## Exercise requirements
Print the first line of the data below and every one after it, through the line containing "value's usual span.", exactly as written.

=== Section Start ===

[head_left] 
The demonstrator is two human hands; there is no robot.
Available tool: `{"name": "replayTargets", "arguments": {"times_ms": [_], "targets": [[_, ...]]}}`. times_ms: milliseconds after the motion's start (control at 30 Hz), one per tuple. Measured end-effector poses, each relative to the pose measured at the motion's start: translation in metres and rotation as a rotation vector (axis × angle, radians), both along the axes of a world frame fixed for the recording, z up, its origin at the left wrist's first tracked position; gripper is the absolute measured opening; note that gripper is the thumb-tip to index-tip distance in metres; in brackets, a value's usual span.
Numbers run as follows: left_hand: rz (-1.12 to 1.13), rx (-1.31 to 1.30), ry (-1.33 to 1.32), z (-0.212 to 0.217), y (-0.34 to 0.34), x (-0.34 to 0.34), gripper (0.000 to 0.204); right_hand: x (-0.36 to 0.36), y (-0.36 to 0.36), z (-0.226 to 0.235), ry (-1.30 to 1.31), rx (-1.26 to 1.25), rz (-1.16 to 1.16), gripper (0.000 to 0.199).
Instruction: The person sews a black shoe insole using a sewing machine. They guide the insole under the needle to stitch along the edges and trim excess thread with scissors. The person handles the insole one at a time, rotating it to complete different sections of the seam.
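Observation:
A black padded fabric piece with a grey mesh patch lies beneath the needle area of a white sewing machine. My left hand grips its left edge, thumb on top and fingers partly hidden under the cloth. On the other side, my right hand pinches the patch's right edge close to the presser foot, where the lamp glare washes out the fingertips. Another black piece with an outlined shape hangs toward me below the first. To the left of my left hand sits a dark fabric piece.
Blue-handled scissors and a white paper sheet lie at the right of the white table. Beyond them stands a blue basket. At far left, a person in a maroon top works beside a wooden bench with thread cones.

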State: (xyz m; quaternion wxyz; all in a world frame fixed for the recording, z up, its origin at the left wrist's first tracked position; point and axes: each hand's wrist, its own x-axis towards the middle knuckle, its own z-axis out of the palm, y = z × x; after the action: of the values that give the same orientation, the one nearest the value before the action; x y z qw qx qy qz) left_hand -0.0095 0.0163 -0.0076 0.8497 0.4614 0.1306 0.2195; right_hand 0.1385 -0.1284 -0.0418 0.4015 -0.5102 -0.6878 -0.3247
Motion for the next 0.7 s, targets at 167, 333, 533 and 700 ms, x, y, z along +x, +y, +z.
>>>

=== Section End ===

## Completed task
[head_left] 
The demonstrator is two human hands; there is no robot.
Available tool: `{"name": "replayTargets", "arguments": {"times_ms": [_], "targets": [[_, ...]]}}`. times_ms: milliseconds after the motion's start (control at 30 Hz), one per tuple. Measured end-effector poses, each relative to the pose measured at the motion's start: translation in metres and rotation as a rotation vector (axis × angle, radians), both along the axes of a world frame fixed for the recording, z up, its origin at the left wrist's first tracked position; gripper is the absolute measured opening; note that gripper is the thumb-tip to index-tip distance in metres; in brackets, a value's usual span.

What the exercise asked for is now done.